We weren’t going to talk about the latest 812 N-Largo S because a) Novitec is only producing three examples globally and has already sold them all and b) the model isn’t actually fundamentally new - the tuner launched its version of the V12-powered mega-Ferrari back in 2019, and we discussed its finer points at the time.
But then we looked at it again. And then we watched the video below of someone driving it past a camera and we changed our minds. Why? Well, because unlike its initial attempt, we’re inclined to look more favourably on the final iteration of the N-Largo S. Perhaps it’s the all-in-black paint job or the prudent removal of the silly fixed rear wing among some other styling alterations. Perhaps we’ve just had too much sugar for breakfast. But suddenly the idea of a bodykit that adds 14 whole centimetres to the width of an already very wide supercar (not to mention the obligatory Vossen 21/22-inch rims) doesn’t seem so objectionable this time around.
Mostly though, it has to do with how it sounds. Sure, you don’t need Novitec’s help to enjoy the sound of that 6.5-litre V12 doing its thing through a tunnel, but its bespoke quad exhaust (available in stainless steel or INCONEL and either with butterfly control valves or without) clearly does it no harm. Of course, the noise is doubly poignant because Ferrari recently wound up production of its front-engined masterpiece, and while the V12 lives on in the new Purosangue, there’s nothing quite like the spectacle of it in a low-slung, two-door heart-stopper.
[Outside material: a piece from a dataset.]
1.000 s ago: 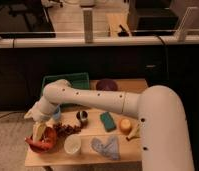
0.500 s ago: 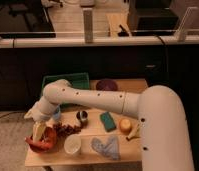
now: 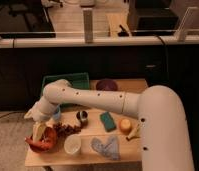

Especially with Novitec taking the time to electronically nudge the unit up to 840hp, thereby pipping even the 812 Competizione’s output (though not at the same spine-tingling 9,250rpm). Elsewhere you get the custom sports springs that lower the car’s ride height by about 35mm (there’s an optional hydraulic front lifter to raise it back again) and Novitec will tailor the cockpit to look pretty much however you like. The tuner doesn’t mention a price for its handiwork - it hardly needs to - but we’re pleased someone ponied up the dough. It means we get to say goodbye one last time.